» **Your assignment**:
Determine which lines of the records include the word "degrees", and copy them.

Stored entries

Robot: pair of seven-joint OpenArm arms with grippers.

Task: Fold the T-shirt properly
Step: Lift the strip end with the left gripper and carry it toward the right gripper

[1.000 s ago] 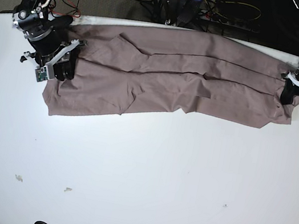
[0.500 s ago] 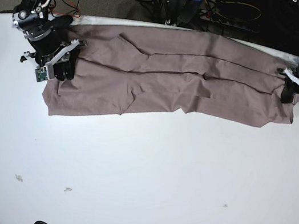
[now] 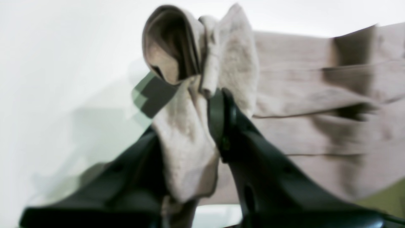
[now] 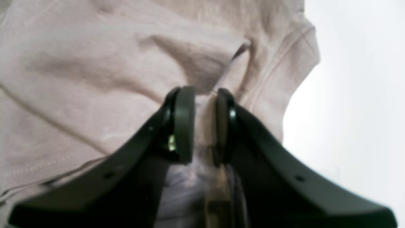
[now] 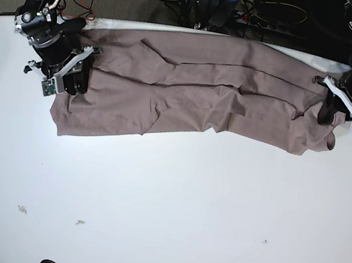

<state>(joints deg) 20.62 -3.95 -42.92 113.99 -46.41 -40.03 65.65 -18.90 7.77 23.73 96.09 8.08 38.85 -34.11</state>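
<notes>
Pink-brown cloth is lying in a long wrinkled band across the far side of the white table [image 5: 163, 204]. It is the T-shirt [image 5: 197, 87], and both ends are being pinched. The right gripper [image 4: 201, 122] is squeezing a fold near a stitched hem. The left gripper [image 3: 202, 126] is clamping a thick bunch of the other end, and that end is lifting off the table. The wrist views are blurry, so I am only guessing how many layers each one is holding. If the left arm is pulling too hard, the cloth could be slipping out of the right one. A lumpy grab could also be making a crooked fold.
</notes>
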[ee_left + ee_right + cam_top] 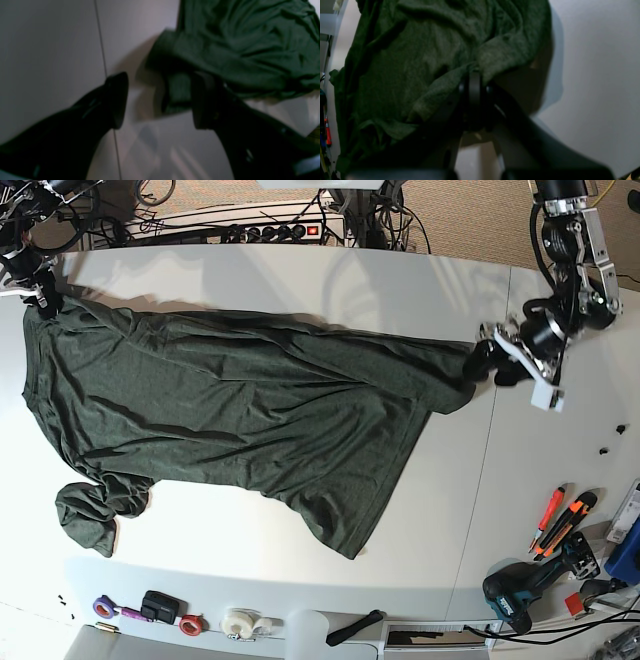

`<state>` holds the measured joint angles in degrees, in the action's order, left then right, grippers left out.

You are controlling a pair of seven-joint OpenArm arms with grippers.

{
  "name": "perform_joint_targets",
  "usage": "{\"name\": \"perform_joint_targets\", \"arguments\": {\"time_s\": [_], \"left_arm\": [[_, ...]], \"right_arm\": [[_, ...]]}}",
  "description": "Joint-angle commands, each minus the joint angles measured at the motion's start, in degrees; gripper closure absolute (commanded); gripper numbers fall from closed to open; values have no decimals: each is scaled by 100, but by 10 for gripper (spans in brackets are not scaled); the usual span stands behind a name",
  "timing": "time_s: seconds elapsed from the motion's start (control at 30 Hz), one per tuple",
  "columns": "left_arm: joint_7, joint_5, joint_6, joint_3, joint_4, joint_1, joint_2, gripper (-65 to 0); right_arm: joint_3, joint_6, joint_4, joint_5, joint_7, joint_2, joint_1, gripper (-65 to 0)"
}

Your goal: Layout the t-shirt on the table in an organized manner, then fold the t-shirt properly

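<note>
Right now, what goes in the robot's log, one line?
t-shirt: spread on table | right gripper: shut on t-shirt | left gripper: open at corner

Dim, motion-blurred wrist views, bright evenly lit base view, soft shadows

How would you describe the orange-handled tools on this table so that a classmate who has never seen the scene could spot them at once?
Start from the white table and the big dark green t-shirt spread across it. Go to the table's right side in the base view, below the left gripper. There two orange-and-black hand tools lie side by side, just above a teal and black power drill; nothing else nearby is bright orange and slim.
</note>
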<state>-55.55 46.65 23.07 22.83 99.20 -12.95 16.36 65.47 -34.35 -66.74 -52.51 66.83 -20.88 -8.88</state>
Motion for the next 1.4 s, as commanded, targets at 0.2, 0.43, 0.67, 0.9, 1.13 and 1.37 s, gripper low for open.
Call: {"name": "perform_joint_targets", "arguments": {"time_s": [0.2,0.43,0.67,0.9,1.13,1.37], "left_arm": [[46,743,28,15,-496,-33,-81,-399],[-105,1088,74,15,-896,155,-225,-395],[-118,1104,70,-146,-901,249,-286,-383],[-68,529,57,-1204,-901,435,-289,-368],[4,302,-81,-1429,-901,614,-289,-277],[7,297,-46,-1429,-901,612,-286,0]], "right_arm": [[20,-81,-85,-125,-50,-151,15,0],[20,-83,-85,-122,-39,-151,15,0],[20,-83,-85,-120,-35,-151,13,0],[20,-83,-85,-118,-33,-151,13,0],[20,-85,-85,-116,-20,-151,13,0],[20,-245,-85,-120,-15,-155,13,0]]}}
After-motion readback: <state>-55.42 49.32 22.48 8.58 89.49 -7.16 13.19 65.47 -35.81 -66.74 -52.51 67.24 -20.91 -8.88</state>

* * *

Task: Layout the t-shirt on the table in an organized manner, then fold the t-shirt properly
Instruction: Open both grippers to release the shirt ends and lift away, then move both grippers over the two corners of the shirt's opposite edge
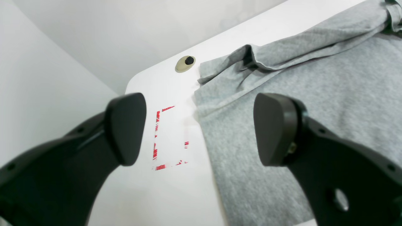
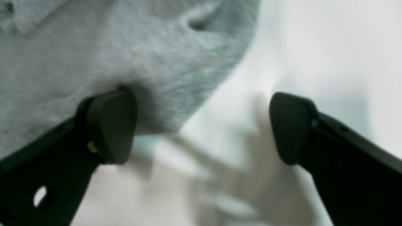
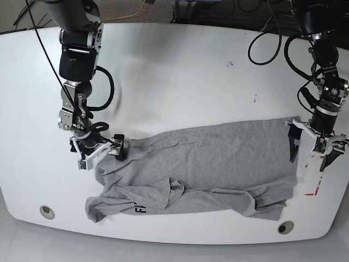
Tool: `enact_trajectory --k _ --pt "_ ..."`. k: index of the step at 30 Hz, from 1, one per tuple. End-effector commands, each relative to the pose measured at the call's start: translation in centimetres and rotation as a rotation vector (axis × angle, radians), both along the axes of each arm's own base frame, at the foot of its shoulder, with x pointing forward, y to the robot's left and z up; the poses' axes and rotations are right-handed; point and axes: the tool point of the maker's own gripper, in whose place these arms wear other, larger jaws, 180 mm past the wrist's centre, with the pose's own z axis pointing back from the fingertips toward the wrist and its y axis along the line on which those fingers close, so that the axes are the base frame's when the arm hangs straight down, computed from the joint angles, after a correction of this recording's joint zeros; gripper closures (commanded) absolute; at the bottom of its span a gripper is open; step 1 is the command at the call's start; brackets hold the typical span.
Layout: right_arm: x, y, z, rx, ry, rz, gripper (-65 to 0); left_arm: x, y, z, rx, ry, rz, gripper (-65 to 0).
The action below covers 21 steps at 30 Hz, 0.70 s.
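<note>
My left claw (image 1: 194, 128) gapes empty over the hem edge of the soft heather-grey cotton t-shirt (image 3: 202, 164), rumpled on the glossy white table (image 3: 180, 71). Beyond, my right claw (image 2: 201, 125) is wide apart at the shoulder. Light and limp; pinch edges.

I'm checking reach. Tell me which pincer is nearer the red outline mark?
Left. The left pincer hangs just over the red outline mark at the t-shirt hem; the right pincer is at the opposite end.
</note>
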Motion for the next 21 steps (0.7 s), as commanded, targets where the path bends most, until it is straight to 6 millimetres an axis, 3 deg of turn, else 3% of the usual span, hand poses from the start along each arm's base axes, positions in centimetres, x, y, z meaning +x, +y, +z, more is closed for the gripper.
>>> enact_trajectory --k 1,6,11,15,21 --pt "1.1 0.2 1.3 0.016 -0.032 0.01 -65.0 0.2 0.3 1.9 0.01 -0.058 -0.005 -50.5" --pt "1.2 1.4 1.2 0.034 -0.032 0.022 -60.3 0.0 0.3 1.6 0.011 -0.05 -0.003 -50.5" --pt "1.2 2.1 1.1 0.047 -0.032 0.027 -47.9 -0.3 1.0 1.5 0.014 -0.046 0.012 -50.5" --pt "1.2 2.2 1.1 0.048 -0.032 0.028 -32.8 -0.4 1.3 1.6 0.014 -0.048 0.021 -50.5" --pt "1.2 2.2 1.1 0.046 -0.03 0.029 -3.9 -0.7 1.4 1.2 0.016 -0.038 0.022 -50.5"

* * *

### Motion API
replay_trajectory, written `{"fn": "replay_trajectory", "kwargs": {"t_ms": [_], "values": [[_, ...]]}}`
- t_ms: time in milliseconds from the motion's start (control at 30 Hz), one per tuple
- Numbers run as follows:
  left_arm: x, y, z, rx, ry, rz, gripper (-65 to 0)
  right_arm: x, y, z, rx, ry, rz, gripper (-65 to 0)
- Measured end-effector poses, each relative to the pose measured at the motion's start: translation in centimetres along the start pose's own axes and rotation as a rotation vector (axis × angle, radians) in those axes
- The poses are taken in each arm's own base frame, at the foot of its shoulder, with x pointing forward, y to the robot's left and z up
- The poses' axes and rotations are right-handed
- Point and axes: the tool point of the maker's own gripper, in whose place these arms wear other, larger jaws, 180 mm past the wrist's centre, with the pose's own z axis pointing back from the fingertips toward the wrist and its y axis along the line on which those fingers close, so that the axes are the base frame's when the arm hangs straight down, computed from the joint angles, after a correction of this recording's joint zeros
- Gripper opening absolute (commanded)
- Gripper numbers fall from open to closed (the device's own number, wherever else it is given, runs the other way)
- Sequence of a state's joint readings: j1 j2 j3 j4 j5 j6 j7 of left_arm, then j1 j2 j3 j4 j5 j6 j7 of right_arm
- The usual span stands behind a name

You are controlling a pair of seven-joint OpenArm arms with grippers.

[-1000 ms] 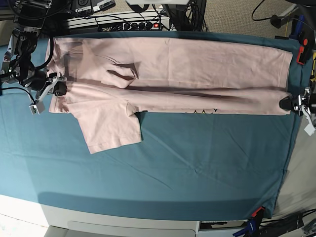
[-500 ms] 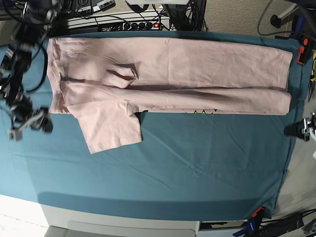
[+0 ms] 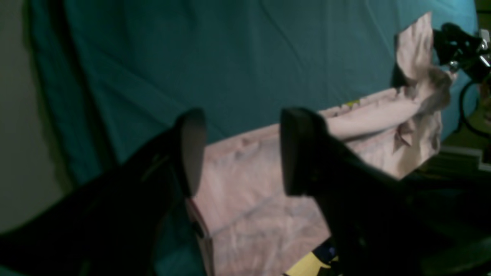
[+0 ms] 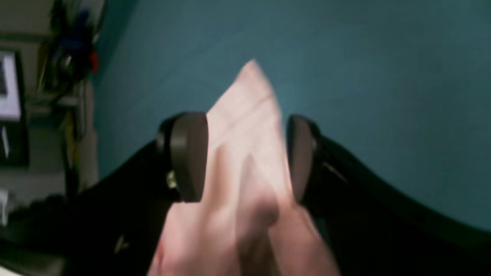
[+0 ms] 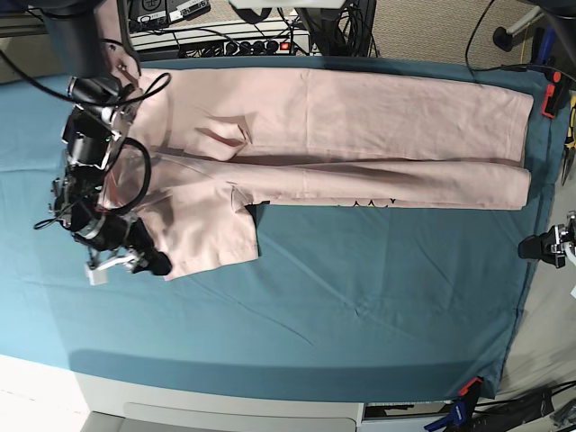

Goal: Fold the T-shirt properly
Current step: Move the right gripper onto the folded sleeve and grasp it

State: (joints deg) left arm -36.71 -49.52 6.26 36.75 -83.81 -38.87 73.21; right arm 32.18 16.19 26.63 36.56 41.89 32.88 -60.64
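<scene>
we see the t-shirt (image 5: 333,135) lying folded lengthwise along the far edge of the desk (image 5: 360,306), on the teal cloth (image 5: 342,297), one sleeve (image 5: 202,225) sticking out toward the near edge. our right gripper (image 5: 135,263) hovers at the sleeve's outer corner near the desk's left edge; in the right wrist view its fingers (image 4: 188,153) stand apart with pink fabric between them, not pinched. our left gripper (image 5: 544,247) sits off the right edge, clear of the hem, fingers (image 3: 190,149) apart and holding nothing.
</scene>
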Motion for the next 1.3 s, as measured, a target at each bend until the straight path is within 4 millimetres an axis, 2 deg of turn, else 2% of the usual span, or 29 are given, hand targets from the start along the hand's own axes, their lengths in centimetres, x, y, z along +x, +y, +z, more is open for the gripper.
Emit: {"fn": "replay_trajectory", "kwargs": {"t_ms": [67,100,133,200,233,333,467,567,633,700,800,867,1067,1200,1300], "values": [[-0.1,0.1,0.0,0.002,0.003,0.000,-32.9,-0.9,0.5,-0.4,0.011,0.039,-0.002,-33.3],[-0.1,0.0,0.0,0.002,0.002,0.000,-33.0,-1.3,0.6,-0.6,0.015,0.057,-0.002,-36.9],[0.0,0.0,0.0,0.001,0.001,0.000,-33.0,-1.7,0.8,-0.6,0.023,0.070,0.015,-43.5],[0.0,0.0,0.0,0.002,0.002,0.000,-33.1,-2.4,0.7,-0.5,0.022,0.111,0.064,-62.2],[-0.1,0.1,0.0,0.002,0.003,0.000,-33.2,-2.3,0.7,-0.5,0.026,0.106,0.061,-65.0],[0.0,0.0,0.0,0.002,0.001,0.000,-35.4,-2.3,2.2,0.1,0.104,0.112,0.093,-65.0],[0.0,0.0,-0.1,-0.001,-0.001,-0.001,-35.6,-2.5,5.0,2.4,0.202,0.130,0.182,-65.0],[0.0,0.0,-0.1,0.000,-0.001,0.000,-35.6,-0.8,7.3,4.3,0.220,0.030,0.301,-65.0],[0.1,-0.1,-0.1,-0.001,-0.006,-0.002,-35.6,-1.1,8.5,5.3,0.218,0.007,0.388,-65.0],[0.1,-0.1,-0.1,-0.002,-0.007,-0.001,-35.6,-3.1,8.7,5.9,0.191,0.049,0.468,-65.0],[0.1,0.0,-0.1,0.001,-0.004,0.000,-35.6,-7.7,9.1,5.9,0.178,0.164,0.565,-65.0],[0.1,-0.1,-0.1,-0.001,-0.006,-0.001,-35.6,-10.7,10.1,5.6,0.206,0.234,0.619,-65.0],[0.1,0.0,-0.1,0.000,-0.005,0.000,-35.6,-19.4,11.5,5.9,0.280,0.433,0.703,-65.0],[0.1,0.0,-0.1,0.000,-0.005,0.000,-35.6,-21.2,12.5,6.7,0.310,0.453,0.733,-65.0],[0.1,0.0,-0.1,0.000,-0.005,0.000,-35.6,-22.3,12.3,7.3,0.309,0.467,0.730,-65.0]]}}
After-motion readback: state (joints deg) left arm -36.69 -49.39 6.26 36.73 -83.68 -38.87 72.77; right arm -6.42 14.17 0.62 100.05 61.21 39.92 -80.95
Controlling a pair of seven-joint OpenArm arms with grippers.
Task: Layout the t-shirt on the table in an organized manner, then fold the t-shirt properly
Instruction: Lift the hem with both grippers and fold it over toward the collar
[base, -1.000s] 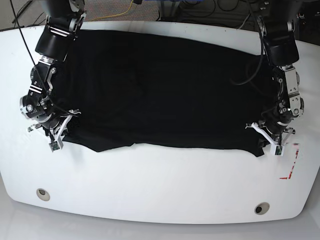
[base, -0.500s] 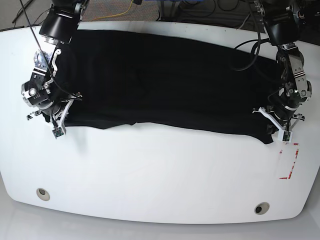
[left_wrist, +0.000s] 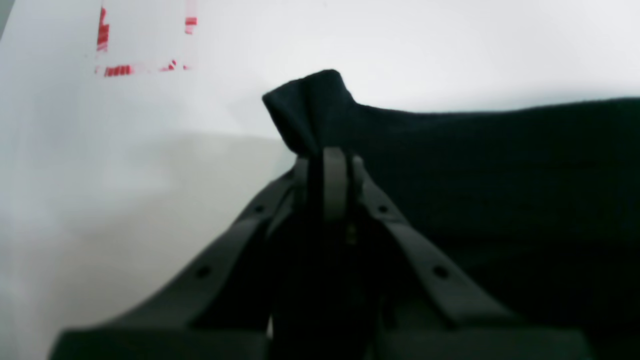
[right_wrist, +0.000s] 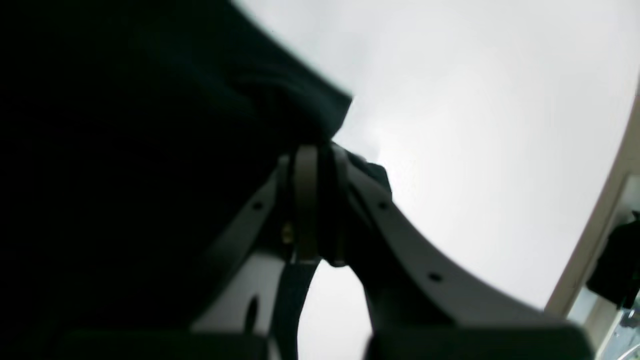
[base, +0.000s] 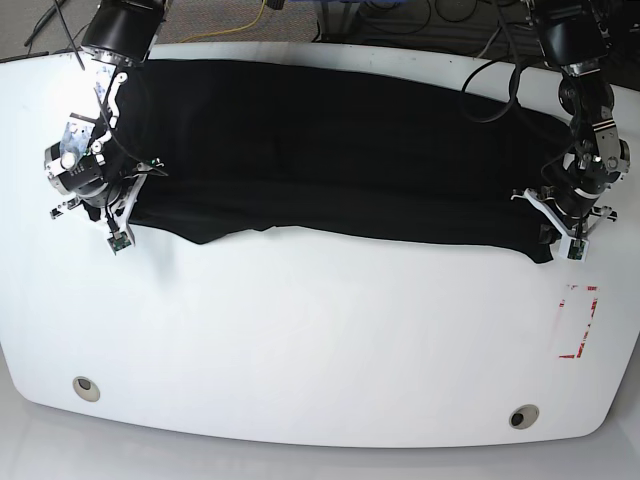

» **Exercise solution**:
`<state>` holds the measured joint angles in degrees, in the action's order, left then right, grippers left out.
  "description": "Joint-angle commands, each minus the joint angles measured at the motion's start, in degrees; gripper closure absolute (commanded); gripper numbers fall from closed to open; values have no decimals: each is scaled by 100, but by 10 for gripper (spans in brackets are not scaled); the usual span stands behind a name",

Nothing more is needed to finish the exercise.